**Work request:** The listing below should be copied in full, word for word.

:: Dataset section ::

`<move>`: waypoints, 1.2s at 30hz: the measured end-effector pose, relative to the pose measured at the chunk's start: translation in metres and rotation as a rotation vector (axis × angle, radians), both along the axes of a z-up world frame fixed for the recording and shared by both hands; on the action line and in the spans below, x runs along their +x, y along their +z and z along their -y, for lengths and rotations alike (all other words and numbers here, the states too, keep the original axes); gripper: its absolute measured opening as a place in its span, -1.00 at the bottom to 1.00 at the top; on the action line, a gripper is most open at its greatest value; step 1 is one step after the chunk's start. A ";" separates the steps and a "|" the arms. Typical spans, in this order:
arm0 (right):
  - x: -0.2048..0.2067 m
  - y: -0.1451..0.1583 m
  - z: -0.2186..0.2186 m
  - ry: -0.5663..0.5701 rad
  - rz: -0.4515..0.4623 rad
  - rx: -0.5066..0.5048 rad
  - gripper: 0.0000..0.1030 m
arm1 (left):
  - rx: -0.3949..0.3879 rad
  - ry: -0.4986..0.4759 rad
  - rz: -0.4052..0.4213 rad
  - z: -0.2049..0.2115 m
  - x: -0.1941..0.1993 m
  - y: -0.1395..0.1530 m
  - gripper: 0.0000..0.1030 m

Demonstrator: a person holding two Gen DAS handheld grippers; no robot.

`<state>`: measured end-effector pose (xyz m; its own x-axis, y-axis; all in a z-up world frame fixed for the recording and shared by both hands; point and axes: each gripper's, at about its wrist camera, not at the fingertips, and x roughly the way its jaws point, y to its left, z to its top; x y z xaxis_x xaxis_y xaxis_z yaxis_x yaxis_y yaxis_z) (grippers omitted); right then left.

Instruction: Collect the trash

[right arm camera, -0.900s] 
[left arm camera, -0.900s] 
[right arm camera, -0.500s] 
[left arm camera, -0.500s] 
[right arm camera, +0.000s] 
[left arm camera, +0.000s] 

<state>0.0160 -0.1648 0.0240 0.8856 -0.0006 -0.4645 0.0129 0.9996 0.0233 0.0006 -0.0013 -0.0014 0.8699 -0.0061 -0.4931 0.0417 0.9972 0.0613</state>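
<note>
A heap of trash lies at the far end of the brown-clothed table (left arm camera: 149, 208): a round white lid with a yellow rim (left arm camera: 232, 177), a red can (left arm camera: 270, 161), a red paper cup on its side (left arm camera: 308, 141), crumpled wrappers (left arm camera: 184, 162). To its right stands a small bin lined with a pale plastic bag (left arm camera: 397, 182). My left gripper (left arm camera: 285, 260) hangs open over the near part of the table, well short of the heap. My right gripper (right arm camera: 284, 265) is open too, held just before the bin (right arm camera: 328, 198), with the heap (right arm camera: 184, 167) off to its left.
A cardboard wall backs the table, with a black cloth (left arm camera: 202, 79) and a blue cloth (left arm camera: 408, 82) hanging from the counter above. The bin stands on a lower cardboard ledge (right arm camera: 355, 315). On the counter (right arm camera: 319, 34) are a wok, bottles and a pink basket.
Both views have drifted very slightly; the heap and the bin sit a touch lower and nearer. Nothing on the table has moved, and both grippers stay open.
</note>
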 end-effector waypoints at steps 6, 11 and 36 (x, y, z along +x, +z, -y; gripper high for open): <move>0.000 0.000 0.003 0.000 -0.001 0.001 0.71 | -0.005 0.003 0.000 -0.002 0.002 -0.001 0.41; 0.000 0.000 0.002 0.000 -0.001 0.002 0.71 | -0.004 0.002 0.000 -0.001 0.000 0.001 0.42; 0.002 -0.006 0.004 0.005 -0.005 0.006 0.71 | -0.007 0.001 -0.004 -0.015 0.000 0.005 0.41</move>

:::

**Reply:**
`<move>`: waypoints, 1.2s at 30hz: the measured end-effector pose, relative to the pose measured at the chunk's start: translation in metres and rotation as a rotation vector (axis × angle, radians), both along the axes of a z-up world frame fixed for the recording and shared by both hands; on the action line and in the spans below, x runs along their +x, y along their +z and z along their -y, for lengths and rotations alike (all other words and numbers here, the states too, keep the original axes); gripper: its absolute measured opening as a place in its span, -1.00 at the bottom to 1.00 at the top; on the action line, a gripper is most open at its greatest value; step 1 is one step after the chunk's start. A ";" separates the steps and a "|" the arms. Typical spans, in this order:
arm0 (right):
  - x: -0.2048..0.2067 m
  - y: -0.1451..0.1583 m
  - z: -0.2186..0.2186 m
  - ry: -0.5663..0.5701 rad
  - rz: -0.4515..0.4623 rad
  - rx: -0.5066..0.5048 rad
  - gripper: 0.0000..0.1030 m
arm1 (left):
  - rx: -0.3949..0.3879 rad
  - ry: -0.4986..0.4759 rad
  - rz: -0.4052..0.4213 rad
  - z: -0.2049..0.2115 m
  - x: -0.1941..0.1993 m
  - y: -0.1395..0.1530 m
  - gripper: 0.0000..0.1030 m

Demonstrator: a person holding two Gen DAS handheld grippers; no robot.

`<state>`: measured end-effector pose (xyz m; its own x-axis, y-axis; all in a z-up world frame fixed for the recording and shared by both hands; point and axes: each gripper's, at about its wrist camera, not at the fingertips, and x roughly the way its jaws point, y to its left, z to its top; x y z xaxis_x xaxis_y xaxis_z yaxis_x yaxis_y yaxis_z) (grippers omitted); right then left.

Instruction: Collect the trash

[right arm camera, -0.900s] 
[left arm camera, -0.900s] 
[right arm camera, -0.500s] 
[left arm camera, -0.500s] 
[right arm camera, +0.000s] 
[left arm camera, +0.000s] 

<state>0.0160 -0.1648 0.0240 0.8856 -0.0006 -0.4645 0.0129 0.9996 0.0233 0.0006 -0.0013 -0.0014 0.8699 -0.0061 -0.4931 0.0417 0.9972 0.0613</state>
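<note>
A heap of trash lies at the far end of the brown-clothed table (left arm camera: 149, 208): a round white lid with a yellow rim (left arm camera: 232, 177), a red can (left arm camera: 270, 161), a red paper cup on its side (left arm camera: 308, 141), crumpled wrappers (left arm camera: 184, 162). To its right stands a small bin lined with a pale plastic bag (left arm camera: 397, 182). My left gripper (left arm camera: 285, 260) hangs open over the near part of the table, well short of the heap. My right gripper (right arm camera: 284, 265) is open too, held just before the bin (right arm camera: 328, 198), with the heap (right arm camera: 184, 167) off to its left.
A cardboard wall backs the table, with a black cloth (left arm camera: 202, 79) and a blue cloth (left arm camera: 408, 82) hanging from the counter above. The bin stands on a lower cardboard ledge (right arm camera: 355, 315). On the counter (right arm camera: 319, 34) are a wok, bottles and a pink basket.
Both views have drifted very slightly; the heap and the bin sit a touch lower and nearer. Nothing on the table has moved, and both grippers stay open.
</note>
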 end-effector waypoints at steps 6, 11 and 36 (x, y, z along +x, +z, -y; gripper high for open): <move>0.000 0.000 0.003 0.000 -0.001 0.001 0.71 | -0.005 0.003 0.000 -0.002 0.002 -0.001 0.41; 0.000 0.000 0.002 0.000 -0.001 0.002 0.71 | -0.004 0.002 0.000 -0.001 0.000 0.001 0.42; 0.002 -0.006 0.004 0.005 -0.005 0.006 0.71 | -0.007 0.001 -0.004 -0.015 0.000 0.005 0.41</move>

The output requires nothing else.